* Exercise objective
Can the data below be echoed back word for word?

========================================================================

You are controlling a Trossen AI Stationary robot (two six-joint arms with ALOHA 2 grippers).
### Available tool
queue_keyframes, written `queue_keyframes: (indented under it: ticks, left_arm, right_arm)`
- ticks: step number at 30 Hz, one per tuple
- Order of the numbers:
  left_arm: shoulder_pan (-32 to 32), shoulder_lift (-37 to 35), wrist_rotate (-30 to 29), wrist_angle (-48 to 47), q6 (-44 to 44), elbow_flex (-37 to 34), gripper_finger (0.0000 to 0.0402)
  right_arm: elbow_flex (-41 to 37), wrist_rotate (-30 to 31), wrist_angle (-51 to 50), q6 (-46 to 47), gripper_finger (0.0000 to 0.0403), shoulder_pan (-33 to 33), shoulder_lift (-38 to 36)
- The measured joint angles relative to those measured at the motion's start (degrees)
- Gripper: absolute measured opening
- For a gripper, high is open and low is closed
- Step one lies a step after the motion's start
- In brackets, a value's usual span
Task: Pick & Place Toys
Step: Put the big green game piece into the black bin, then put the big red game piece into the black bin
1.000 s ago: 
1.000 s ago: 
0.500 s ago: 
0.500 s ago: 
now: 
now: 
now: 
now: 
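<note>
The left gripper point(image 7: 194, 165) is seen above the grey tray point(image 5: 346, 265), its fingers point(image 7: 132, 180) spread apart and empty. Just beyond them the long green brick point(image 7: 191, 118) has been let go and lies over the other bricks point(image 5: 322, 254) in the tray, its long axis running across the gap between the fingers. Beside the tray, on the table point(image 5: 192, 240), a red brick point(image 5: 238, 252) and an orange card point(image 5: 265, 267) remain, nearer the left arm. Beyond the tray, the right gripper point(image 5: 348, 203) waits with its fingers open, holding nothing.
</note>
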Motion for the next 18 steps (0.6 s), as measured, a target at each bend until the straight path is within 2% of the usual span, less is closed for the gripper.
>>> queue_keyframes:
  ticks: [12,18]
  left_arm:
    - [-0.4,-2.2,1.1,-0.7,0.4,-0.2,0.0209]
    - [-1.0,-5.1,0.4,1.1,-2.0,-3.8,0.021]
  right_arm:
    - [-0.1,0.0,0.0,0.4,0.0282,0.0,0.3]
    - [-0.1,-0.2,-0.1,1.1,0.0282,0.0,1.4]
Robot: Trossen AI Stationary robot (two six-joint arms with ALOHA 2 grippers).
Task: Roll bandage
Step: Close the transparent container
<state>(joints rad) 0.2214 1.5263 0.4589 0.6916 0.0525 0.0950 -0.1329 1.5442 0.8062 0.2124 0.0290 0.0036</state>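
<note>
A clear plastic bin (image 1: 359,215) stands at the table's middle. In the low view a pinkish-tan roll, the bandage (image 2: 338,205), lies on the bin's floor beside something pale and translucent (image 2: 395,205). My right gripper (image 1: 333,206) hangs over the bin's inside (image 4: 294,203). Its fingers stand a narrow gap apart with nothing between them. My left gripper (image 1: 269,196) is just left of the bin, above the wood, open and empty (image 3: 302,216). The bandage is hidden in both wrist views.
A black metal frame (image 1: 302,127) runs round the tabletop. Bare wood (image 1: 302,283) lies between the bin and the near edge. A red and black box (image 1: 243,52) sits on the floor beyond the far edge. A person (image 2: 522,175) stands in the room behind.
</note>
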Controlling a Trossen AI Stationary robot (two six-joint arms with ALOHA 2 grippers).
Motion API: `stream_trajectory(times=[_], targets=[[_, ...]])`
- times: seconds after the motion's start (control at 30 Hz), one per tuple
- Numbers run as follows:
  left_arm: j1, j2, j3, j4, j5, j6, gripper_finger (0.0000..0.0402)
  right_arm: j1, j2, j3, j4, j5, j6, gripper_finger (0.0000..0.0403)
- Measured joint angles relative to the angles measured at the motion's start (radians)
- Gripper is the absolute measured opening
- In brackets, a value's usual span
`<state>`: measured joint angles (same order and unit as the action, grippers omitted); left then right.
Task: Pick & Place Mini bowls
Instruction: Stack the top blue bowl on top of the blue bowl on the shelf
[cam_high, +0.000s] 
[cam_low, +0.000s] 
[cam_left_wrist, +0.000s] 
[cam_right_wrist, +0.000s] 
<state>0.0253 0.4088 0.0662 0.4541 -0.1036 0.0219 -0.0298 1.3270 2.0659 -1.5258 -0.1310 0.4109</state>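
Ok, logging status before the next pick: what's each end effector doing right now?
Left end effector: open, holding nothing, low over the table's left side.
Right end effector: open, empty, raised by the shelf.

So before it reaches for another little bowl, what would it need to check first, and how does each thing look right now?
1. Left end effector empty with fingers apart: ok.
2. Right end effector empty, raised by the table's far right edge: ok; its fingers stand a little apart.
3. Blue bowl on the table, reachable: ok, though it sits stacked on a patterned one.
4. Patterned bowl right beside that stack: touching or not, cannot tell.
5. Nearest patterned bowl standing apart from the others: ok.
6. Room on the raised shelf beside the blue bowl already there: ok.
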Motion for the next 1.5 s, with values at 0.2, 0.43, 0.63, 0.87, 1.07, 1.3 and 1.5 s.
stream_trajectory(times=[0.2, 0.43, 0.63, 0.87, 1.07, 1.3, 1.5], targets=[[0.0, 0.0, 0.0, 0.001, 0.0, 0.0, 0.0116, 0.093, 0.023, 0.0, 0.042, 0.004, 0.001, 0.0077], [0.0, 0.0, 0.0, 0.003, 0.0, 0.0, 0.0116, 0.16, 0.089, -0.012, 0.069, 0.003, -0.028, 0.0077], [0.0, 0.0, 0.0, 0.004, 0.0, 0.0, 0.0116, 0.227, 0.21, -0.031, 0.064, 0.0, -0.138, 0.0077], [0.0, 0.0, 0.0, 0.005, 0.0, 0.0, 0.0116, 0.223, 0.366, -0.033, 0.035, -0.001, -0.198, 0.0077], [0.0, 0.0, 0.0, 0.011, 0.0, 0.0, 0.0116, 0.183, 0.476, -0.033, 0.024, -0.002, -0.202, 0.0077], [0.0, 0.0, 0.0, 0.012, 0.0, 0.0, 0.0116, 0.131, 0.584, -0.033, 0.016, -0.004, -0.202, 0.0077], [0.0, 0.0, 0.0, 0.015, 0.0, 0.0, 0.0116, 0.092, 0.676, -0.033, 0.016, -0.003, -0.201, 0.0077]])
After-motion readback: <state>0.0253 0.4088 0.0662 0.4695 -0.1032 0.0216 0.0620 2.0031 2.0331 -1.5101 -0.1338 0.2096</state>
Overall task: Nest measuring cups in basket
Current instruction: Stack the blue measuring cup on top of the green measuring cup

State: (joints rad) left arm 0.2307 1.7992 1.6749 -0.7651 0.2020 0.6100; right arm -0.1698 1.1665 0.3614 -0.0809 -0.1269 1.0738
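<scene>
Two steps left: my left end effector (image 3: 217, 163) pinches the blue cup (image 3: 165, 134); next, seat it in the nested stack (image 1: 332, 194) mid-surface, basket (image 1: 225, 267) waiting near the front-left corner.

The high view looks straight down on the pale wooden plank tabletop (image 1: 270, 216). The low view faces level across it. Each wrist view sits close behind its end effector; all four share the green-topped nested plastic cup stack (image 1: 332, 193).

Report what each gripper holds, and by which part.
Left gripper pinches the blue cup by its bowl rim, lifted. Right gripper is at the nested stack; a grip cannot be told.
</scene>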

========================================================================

* Solution to this task
You are controlling a Trossen AI Stationary robot (two six-joint arms with ALOHA 2 grippers).
### Available tool
queue_keyframes, written `queue_keyframes: (indented under it: ticks, left_arm, right_arm)`
- ticks: step number at 30 Hz, one per tuple
- Order of the numbers:
  left_arm: shoulder_pan (-32 to 32), shoulder_lift (-37 to 35), wrist_rotate (-30 to 29), wrist_angle (-48 to 47), q6 (-44 to 44), elbow_flex (-37 to 34), gripper_finger (0.0000 to 0.0402)
  right_arm: elbow_flex (-41 to 37), wrist_rotate (-30 to 31), wrist_angle (-51 to 50), q6 (-46 to 47), gripper_finger (0.0000 to 0.0403), shoulder_pan (-33 to 33), shoulder_lift (-38 to 36)
- The measured joint angles relative to those measured at the motion's start (degrees)
- Gripper: absolute measured opening
- For a gripper, high is open and low is closed
- Step one lies a step after the motion's start
- In brackets, a value's usual span
Task: Pick & Place Toys
Step: Put the big green game piece into the black bin, then put the big red game piece into the black bin
1.000 s ago: 
1.000 s ago: 
0.500 s ago: 
0.500 s ago: 
now: 
now: 
now: 
now: 
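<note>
The left gripper point(image 7: 194, 165) is seen above the grey tray point(image 5: 346, 265), its fingers point(image 7: 132, 180) spread apart and empty. Just beyond them the long green brick point(image 7: 191, 118) has been let go and lies over the other bricks point(image 5: 322, 254) in the tray, its long axis running across the gap between the fingers. Beside the tray, on the table point(image 5: 192, 240), a red brick point(image 5: 238, 252) and an orange card point(image 5: 265, 267) remain, nearer the left arm. Beyond the tray, the right gripper point(image 5: 348, 203) waits with its fingers open, holding nothing.
</note>
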Motion for the next 18 steps (0.6 s), as measured, a target at each bend until the straight path is within 2% of the usual span, less is closed for the gripper.
>>> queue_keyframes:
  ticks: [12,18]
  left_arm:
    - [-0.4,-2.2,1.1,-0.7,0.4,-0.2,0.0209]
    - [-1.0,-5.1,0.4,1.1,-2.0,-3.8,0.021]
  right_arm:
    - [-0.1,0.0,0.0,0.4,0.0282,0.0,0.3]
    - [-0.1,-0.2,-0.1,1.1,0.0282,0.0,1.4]
Robot: Trossen AI Stationary robot (two six-joint arms with ALOHA 2 grippers).
Task: Roll bandage
Step: Close the transparent container
<state>(joints rad) 0.2214 1.5263 0.4589 0.6916 0.0525 0.0950 -0.1329 1.5442 0.8062 0.2124 0.0290 0.0036</state>
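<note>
A clear plastic bin (image 1: 359,215) stands at the table's middle. In the low view a pinkish-tan roll, the bandage (image 2: 338,205), lies on the bin's floor beside something pale and translucent (image 2: 395,205). My right gripper (image 1: 333,206) hangs over the bin's inside (image 4: 294,203). Its fingers stand a narrow gap apart with nothing between them. My left gripper (image 1: 269,196) is just left of the bin, above the wood, open and empty (image 3: 302,216). The bandage is hidden in both wrist views.
A black metal frame (image 1: 302,127) runs round the tabletop. Bare wood (image 1: 302,283) lies between the bin and the near edge. A red and black box (image 1: 243,52) sits on the floor beyond the far edge. A person (image 2: 522,175) stands in the room behind.
</note>
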Controlling a Trossen AI Stationary robot (two six-joint arms with ALOHA 2 grippers).
Motion API: `stream_trajectory(times=[_], targets=[[_, ...]])`
- times: seconds after the motion's start (control at 30 Hz), one per tuple
- Numbers run as follows:
  left_arm: j1, j2, j3, j4, j5, j6, gripper_finger (0.0000..0.0402)
  right_arm: j1, j2, j3, j4, j5, j6, gripper_finger (0.0000..0.0403)
- Measured joint angles relative to the angles measured at the motion's start (radians)
- Gripper is the absolute measured opening
- In brackets, a value's usual span
`<state>`: measured joint angles (same order and unit as the action, grippers omitted); left then right.
Task: Pick & Place Mini bowls
Instruction: Stack the top blue bowl on top of the blue bowl on the shelf
[cam_high, +0.000s] 
[cam_low, +0.000s] 
[cam_left_wrist, +0.000s] 
[cam_right_wrist, +0.000s] 
<state>0.0253 0.4088 0.0662 0.4541 -0.1036 0.0219 -0.0298 1.3270 2.0659 -1.5258 -0.1310 0.4109</state>
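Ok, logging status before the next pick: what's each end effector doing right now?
Left end effector: open, holding nothing, low over the table's left side.
Right end effector: open, empty, raised by the shelf.

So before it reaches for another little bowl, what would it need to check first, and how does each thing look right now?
1. Left end effector empty with fingers apart: ok.
2. Right end effector empty, raised by the table's far right edge: ok; its fingers stand a little apart.
3. Blue bowl on the table, reachable: ok, though it sits stacked on a patterned one.
4. Patterned bowl right beside that stack: touching or not, cannot tell.
5. Nearest patterned bowl standing apart from the others: ok.
6. Room on the raised shelf beside the blue bowl already there: ok.
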Motion for the next 1.5 s, with values at 0.2, 0.43, 0.63, 0.87, 1.07, 1.3 and 1.5 s.
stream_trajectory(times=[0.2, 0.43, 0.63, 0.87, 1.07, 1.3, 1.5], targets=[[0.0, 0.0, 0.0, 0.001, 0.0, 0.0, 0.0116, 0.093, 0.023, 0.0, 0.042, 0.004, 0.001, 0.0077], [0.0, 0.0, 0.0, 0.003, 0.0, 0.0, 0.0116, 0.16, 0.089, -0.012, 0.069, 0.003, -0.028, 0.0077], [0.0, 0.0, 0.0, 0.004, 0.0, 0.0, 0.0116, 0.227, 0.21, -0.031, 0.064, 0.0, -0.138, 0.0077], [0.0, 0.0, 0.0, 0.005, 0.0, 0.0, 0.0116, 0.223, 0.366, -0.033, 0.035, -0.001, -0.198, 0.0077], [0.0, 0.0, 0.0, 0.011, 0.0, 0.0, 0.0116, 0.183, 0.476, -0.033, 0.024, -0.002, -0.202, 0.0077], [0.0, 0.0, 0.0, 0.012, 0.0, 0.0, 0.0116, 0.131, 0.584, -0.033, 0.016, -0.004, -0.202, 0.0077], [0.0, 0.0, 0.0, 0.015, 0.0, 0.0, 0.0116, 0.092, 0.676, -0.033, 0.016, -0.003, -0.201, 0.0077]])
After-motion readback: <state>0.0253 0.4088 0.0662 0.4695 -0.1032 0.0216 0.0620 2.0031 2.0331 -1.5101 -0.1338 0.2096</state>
Overall task: Nest measuring cups in basket
Current instruction: Stack the blue measuring cup on top of the green measuring cup

State: (joints rad) left arm 0.2307 1.7992 1.6749 -0.7651 0.2020 0.6100; right arm -0.1698 1.1665 0.3614 -0.0809 -0.1269 1.0738
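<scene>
Two steps left: my left end effector (image 3: 217, 163) pinches the blue cup (image 3: 165, 134); next, seat it in the nested stack (image 1: 332, 194) mid-surface, basket (image 1: 225, 267) waiting near the front-left corner.

The high view looks straight down on the pale wooden plank tabletop (image 1: 270, 216). The low view faces level across it. Each wrist view sits close behind its end effector; all four share the green-topped nested plastic cup stack (image 1: 332, 193).

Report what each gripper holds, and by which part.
Left gripper pinches the blue cup by its bowl rim, lifted. Right gripper is at the nested stack; a grip cannot be told.
</scene>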

The requested output has now been given in full.